Content Objectives: Children will expand their knowledge
of poverty to include global implications.
Process Objectives: Students will recall the poem
“Poor,” and they will share their illustrations.
This will lead to a discussion about where poverty exists and
why. Students will think about the causes and then conduct a
guided research exercise to “test” their theories.
- Begin by remembering what the class discussed the day before
about poverty. Read the poem aloud together and look at their
- Ask the students to journal for 10 minutes about where in
the world they think poverty exists and why it exists.
- Lead the students to a computer lab to conduct an internet
search using yahooligans.com. Give them a sheet that requires
them to identify three places in the world where poverty exists
and reasons why it exists there.
Link to NCSS Strand and Unifying Theme
Through the process of investigation, children will discover
on their own where poverty exists and why. They will then be
able to answer this question: How do the actions of economic
superpowers affect the condition of global poverty in the world?
Content Objectives: Students will identify ways in which countries
can work together to address the issue of global poverty.
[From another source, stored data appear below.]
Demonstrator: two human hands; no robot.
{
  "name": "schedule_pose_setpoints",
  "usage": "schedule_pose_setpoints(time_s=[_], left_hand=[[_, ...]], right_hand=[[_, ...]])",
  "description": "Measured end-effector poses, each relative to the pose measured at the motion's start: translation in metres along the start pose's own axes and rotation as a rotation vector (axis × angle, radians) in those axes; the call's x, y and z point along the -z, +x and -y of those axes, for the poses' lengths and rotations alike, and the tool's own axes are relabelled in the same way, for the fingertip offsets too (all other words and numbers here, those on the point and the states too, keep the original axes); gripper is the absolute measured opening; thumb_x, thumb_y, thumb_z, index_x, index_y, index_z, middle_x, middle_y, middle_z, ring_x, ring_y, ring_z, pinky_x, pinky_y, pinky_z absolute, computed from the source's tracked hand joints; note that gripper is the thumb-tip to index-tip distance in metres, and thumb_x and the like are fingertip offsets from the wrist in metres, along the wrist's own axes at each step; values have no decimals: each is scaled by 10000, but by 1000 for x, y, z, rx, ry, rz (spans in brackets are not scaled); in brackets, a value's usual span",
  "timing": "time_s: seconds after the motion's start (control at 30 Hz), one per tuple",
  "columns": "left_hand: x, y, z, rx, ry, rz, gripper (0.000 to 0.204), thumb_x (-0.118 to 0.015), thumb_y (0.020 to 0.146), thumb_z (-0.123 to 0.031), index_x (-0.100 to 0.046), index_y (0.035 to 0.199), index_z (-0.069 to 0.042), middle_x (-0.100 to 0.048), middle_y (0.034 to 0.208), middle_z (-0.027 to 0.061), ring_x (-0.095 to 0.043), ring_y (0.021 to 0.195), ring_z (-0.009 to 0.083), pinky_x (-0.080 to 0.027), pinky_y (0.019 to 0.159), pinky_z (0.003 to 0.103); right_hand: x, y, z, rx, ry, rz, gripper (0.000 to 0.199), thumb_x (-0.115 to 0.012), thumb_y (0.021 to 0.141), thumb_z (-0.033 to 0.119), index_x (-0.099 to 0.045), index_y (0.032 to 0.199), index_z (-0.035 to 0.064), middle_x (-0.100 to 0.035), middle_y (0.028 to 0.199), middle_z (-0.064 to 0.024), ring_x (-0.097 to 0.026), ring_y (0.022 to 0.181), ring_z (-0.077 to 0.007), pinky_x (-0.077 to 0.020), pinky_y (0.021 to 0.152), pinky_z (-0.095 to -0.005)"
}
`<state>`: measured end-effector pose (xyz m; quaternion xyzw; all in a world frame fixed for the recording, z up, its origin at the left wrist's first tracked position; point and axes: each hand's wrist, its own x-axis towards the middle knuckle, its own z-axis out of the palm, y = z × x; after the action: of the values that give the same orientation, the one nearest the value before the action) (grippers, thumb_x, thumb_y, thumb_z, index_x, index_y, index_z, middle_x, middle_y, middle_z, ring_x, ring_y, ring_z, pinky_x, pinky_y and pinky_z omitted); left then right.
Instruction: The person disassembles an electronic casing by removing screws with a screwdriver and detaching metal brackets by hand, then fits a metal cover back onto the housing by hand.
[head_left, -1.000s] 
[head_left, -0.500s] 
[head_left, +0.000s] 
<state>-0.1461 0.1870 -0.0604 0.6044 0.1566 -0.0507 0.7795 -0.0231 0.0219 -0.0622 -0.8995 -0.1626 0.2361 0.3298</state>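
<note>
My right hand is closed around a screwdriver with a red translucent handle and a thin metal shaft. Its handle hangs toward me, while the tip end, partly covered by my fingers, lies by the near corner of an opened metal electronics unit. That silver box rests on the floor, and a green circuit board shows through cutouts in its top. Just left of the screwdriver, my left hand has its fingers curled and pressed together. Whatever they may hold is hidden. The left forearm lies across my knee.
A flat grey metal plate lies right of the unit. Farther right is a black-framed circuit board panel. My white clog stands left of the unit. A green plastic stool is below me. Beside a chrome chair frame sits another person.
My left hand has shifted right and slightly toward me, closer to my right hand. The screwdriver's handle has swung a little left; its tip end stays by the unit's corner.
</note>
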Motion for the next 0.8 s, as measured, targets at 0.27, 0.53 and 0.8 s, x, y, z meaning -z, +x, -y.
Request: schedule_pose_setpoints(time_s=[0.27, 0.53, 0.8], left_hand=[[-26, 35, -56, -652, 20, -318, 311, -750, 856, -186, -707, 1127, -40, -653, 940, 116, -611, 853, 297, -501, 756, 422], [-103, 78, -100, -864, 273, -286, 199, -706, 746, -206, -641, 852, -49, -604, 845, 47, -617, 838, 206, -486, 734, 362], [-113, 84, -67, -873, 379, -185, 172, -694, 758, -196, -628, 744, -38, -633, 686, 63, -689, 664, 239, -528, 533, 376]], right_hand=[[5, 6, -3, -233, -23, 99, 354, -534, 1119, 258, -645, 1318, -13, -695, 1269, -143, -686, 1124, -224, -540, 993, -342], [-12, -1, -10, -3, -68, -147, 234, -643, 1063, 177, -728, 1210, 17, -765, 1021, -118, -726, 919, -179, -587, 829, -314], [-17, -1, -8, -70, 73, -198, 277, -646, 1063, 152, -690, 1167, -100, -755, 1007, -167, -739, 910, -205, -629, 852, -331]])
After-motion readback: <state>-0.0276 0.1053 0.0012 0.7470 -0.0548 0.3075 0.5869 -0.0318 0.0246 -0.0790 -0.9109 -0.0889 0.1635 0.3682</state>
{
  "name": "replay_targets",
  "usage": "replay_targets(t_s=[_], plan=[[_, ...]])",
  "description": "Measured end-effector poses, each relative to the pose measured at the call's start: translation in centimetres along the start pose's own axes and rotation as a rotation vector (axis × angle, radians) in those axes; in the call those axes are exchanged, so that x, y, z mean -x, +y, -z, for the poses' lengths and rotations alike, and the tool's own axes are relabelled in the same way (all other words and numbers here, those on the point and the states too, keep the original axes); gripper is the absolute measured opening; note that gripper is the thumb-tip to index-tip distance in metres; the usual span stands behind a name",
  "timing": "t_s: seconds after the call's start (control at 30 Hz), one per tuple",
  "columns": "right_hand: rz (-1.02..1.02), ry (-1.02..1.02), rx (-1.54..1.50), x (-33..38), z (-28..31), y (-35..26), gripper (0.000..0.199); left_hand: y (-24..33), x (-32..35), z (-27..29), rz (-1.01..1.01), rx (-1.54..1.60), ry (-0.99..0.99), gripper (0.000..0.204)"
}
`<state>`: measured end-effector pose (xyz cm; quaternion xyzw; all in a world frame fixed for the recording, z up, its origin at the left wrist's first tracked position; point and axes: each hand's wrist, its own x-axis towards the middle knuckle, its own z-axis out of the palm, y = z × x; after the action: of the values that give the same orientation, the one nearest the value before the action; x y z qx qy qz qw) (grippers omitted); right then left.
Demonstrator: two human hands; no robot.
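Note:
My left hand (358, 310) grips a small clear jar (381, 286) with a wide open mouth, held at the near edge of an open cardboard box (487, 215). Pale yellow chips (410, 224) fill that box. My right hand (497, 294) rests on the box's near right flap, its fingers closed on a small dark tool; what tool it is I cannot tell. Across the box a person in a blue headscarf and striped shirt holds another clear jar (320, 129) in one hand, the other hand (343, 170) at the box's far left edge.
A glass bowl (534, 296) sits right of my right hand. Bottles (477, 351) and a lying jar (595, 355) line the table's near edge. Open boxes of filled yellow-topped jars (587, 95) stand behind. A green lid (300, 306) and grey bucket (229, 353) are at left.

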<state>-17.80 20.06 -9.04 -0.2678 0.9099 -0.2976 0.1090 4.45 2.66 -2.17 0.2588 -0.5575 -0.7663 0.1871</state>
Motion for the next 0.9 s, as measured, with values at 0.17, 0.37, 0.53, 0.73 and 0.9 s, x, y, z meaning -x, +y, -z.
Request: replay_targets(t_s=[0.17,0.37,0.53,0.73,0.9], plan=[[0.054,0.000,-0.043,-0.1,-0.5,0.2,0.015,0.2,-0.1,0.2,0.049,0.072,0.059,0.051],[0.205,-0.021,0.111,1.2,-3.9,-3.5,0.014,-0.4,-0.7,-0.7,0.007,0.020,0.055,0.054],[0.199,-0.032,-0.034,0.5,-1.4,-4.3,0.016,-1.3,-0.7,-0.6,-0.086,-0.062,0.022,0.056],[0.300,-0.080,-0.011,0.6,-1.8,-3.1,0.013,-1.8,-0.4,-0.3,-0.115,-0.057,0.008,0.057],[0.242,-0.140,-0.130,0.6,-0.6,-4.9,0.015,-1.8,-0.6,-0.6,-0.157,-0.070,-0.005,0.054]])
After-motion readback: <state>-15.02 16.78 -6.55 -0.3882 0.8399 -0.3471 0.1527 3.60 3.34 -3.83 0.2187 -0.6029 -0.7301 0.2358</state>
Process Objectives: Students will share their research and
talk about the causes of poverty. They will begin to see ways
in which people and governments could work together to address
the needs of people and economic progress.
- Have the students take post-it flags and mark the places
where they found articles on global poverty.
- Ask the students what they notice
on the map. Do they see patterns? What strikes them as they
look at the map?
- Have students share their research. Ask them to discuss
the causes of poverty?
- Divide the students into groups of four and give each group
a large sheet of paper. Ask them to come up with solutions
to the issue of global poverty. Have them think about the
causes and how governments could work together to solve these
- Bring them back together and share the solutions.
Lesson 4 will turn the students’ ideas
to pro-active response. Students will identify one way in which
they can combat poverty. They will be empowered to make a difference
on the condition of poverty by executing their idea.
In assessing the students’ progress in this lesson, I
want to learn as much about the students as possible and provide
them with multiple entry points for learning (Goodwin 1997).
The focus of these lessons is on reflection and leading children
to believe that they have control of their learning and discovery
Each activity is designed to allow children to build on previous
knowledge and apply it to a new activity. To this end, as an
assessment tool, I will chart the responses of the children
to see if they are internalizing what they learned from one
activity to the next. I will also use the children’s journals
and their illustrations as a way to gauge whether or not they
applied written and/or pictorial comprehension to their ideas.